Begin at the line containing "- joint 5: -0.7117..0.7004" in the data below and go on through the line containing "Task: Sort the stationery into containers", repeating each line exactly; include both ends and no other line.

→ **Task input**
╔══

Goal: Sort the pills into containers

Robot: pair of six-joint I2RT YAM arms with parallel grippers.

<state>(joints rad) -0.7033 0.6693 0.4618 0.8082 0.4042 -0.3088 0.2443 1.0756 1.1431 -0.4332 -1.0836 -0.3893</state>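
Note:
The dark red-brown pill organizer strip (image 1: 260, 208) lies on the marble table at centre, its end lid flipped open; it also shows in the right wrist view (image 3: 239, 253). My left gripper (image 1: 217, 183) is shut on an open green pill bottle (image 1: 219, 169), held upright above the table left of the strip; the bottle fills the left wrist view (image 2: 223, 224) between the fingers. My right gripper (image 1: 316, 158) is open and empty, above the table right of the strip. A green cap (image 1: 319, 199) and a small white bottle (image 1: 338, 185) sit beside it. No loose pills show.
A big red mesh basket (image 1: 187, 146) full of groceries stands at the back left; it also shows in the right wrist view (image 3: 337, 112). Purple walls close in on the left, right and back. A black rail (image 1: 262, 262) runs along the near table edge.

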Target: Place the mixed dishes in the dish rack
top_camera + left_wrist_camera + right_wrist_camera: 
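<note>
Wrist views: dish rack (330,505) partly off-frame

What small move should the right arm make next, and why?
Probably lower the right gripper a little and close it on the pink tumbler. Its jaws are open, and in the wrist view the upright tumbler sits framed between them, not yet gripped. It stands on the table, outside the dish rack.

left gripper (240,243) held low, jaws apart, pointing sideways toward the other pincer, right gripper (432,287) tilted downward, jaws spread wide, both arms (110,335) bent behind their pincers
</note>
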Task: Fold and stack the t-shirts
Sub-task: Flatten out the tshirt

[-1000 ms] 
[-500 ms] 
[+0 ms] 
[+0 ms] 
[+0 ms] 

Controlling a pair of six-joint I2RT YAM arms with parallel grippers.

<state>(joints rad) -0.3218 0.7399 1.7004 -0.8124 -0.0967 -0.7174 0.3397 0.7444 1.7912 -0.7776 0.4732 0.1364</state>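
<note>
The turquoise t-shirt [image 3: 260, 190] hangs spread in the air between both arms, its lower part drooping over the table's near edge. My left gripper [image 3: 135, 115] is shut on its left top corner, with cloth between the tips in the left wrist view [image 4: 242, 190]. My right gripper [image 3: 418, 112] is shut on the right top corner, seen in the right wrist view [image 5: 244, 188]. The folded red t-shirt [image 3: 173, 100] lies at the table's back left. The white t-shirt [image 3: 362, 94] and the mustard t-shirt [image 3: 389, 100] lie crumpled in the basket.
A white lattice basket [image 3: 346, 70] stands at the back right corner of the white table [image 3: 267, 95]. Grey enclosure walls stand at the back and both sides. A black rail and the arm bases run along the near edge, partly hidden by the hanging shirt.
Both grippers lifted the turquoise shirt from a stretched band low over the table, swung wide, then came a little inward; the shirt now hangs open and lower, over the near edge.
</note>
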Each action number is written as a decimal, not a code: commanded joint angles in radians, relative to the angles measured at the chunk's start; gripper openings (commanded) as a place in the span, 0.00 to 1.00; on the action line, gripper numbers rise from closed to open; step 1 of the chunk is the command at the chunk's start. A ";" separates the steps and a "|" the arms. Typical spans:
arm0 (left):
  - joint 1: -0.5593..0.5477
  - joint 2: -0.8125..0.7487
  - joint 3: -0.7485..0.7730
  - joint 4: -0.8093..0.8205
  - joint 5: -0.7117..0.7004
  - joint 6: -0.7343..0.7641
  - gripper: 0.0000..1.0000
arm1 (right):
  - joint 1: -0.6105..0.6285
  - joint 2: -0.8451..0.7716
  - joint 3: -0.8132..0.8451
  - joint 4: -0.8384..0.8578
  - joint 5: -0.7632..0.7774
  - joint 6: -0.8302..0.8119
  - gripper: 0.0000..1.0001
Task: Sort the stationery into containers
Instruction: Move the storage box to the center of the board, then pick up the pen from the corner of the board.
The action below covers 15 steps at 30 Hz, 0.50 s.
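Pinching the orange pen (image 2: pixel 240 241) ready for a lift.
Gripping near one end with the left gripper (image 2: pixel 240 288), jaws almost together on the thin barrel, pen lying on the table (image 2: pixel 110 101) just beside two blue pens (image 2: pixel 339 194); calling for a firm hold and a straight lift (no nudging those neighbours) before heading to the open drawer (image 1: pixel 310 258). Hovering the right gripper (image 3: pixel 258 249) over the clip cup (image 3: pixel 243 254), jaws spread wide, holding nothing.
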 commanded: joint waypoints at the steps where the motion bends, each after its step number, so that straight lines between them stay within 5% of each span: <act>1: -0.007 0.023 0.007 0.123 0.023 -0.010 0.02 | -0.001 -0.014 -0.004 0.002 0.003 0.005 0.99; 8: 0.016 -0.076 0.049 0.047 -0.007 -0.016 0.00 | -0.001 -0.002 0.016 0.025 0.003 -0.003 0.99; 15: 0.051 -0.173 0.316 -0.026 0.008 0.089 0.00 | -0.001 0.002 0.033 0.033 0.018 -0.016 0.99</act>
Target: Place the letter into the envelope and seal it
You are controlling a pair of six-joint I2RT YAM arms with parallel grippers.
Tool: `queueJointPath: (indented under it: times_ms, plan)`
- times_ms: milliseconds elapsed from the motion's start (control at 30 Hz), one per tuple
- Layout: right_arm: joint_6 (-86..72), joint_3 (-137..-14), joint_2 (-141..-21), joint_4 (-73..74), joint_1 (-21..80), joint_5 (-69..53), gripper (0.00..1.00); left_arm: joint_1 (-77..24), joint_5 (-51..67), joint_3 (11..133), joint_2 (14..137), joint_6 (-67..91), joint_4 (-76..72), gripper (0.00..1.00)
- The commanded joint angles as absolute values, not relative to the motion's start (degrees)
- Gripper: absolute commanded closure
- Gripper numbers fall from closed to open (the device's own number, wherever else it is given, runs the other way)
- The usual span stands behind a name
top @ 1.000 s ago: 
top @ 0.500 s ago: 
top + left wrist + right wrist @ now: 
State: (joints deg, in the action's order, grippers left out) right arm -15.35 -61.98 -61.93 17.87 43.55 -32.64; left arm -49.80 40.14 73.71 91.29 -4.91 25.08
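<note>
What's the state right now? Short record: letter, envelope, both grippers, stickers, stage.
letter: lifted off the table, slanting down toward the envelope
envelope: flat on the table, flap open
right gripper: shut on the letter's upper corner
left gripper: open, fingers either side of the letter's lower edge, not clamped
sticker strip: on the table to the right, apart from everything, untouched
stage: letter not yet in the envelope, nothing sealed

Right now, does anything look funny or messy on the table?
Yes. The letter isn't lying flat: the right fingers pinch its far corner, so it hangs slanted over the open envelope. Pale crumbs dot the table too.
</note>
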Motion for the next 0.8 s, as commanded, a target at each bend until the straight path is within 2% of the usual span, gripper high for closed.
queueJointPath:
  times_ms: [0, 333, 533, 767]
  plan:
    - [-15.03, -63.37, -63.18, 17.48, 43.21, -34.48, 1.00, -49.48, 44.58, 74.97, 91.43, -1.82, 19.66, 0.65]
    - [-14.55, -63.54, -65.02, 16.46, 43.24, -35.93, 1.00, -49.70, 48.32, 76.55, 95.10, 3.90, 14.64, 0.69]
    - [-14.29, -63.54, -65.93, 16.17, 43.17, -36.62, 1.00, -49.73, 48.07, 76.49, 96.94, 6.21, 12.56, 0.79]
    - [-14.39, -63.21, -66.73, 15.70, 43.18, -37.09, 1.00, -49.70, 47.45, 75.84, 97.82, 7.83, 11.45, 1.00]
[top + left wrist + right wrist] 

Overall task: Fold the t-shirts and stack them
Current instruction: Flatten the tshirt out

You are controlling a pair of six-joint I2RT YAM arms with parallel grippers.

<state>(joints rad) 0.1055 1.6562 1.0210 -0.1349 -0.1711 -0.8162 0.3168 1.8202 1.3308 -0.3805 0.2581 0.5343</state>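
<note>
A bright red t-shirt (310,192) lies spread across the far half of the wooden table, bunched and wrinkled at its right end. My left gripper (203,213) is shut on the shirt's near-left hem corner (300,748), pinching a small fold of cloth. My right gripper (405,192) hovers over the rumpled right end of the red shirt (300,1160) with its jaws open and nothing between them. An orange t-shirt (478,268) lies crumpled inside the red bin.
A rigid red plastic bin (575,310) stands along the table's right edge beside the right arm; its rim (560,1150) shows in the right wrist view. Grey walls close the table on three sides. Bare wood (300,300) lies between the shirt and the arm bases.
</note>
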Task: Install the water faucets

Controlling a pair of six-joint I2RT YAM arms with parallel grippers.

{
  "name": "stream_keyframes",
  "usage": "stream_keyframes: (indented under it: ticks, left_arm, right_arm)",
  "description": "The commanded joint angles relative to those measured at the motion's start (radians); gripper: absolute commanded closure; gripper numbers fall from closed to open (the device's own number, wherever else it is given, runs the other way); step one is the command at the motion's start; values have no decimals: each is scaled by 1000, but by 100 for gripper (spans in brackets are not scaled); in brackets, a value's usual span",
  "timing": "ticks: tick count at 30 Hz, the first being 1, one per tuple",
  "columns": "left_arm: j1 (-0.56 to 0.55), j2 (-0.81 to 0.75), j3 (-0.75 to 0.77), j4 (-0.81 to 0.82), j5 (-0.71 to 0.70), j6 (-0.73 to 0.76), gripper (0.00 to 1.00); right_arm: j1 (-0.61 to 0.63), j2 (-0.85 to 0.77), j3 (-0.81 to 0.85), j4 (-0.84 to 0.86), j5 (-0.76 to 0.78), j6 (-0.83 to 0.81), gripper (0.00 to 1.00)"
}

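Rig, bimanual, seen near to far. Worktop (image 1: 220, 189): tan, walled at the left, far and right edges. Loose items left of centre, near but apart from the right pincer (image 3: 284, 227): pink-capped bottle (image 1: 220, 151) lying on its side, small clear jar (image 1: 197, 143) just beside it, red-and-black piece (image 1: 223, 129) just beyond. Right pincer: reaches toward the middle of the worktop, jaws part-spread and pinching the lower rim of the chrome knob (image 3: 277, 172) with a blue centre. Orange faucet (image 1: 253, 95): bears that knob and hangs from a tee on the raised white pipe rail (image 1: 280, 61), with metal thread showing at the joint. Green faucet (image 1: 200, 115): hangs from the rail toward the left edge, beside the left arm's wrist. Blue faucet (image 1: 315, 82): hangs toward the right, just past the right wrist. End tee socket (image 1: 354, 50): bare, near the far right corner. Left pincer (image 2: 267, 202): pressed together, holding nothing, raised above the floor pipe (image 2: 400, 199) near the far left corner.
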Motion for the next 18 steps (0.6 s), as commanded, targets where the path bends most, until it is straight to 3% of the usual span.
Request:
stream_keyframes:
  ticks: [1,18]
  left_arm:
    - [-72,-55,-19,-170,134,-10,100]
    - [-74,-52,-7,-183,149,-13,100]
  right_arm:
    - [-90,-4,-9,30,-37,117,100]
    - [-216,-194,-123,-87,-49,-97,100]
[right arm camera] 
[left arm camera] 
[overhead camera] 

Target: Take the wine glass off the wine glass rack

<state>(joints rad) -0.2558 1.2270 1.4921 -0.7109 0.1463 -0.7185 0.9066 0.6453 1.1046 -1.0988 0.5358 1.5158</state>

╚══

→ **Problem solution**
  - joint 5: -0.7117..0.7004
  - joint 6: -0.7343..0.7641
  - gripper: 0.0000..1.0000
arm1 (right):
  - joint 1: -0.6105..0.6285
  - joint 2: -0.8451..0.7716
  - joint 3: -0.8132..0.8451
  - joint 4: -0.8384..0.8578
  - joint 5: -0.7632..0.7774
  - joint 6: -0.8302..0.8119
  - gripper: 0.0000..1.0001
Task: Sort the stationery into containers

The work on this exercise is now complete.